The study is based on surveys completed by 181 pairs of identical twins and 166 pairs of fraternal twins. Participants, whose average age was around 23, were given questionnaires aimed at gauging their propensity to procrastinate, be impulsive and fail to achieve goals. Twins are well suited for such studies because they usually shared an environment growing up. Since identical twins share all of their genes while fraternal twins share only half, genetic influences can be assessed by comparing how different identical twins are from one another as compared with fraternal twins.
From the standpoint of evolution, impulsiveness is thought to make sense, since the evolutionary environment offered many hazards and no refrigeration, savings accounts or other good ways of achieving long-range goals.
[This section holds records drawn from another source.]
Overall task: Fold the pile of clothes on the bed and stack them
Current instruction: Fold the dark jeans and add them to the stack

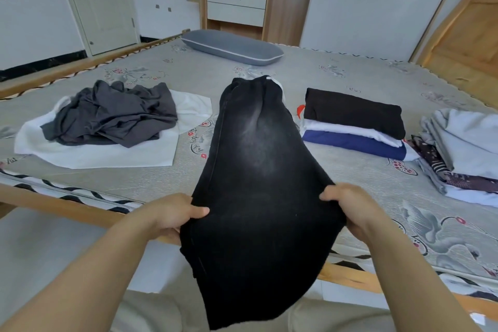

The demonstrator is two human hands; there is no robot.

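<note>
The left hand (172, 214) grips one side of the black garment (258, 183), thumb on top and fingers curled under the cloth. The right hand (347, 205) pinches the opposite side in the same way. The garment stretches from the near edge of the bed (296, 70) towards its middle, its lower part hanging off the edge. A crumpled grey and white pile (107, 124) lies by the left edge. A folded stack (355, 124) sits right of the garment, with more folded cloth (463, 148) near the right edge.
</note>
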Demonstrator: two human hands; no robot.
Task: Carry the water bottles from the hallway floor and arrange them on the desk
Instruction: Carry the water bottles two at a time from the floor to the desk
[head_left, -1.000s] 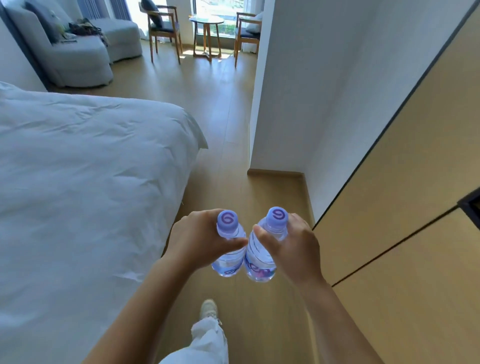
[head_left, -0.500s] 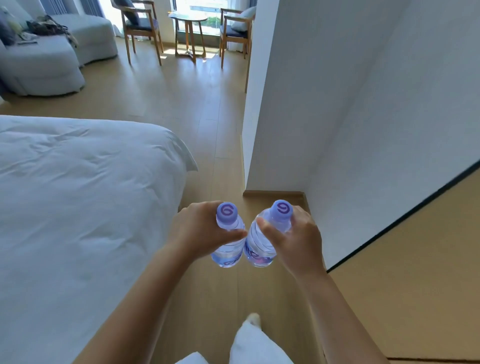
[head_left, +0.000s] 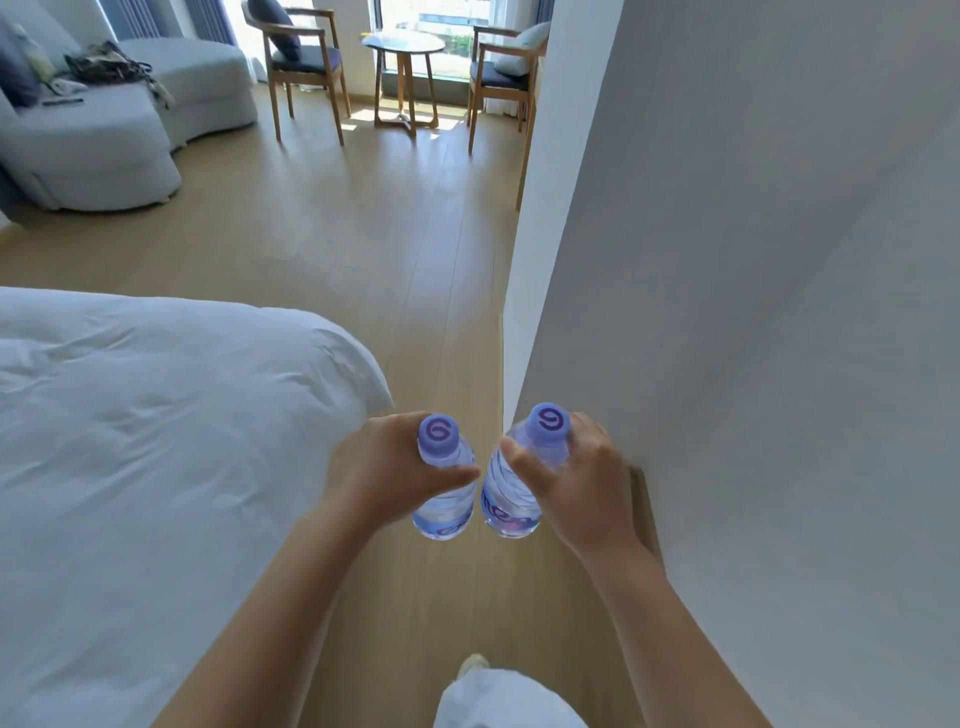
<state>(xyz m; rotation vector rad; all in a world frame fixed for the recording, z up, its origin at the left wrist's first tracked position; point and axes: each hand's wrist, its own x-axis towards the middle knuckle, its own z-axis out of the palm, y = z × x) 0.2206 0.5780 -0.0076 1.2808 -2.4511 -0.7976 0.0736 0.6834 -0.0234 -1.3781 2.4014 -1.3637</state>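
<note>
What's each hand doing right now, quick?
Left hand: grips the left water bottle just below its cap.
Right hand: grips the right water bottle the same way.

White bed (head_left: 156, 441) on the left, white wall (head_left: 727, 260) on the right, wood floor (head_left: 363, 249) between. Far end: grey sofa (head_left: 104, 135) with a bag (head_left: 111, 65) on it, round side table (head_left: 402, 44) between two wooden chairs (head_left: 301, 62) by the window.

**Bare forearms, white trousers, pale shoe**

Both forearms rise from the bottom of the frame bare, with no sleeve, watch or ring in sight; the left hand (head_left: 382, 470) and right hand (head_left: 576, 488) are ungloved; at bottom centre, a white trouser leg (head_left: 509, 699) and a pale shoe toe (head_left: 471, 664).
</note>
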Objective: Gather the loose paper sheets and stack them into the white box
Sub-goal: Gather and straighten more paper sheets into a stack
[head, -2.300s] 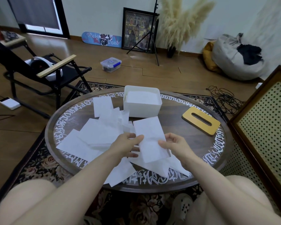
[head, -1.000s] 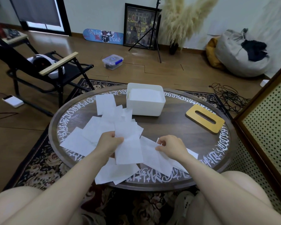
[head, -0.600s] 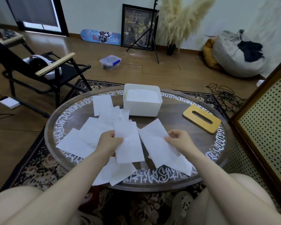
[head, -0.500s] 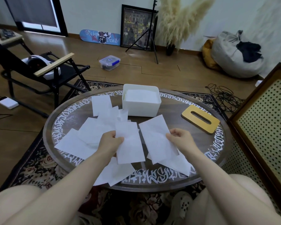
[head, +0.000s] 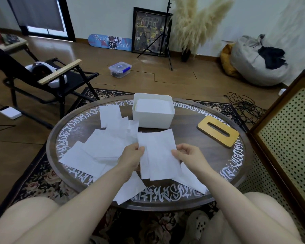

The theory is that procrastination is a modern byproduct of impulsiveness, and the authors of this new paper write that their findings are consistent with that notion, even if they don't prove it.
"Genetic Relations Among Procrastination, Impulsivity and Goal-Management Ability: Implications for the Evolutionary Origin of Procrastination," Daniel E. Gustavson, Akira Miyake, John K. Hewitt and Naomi P. Friedman, Psychological Science (April 4)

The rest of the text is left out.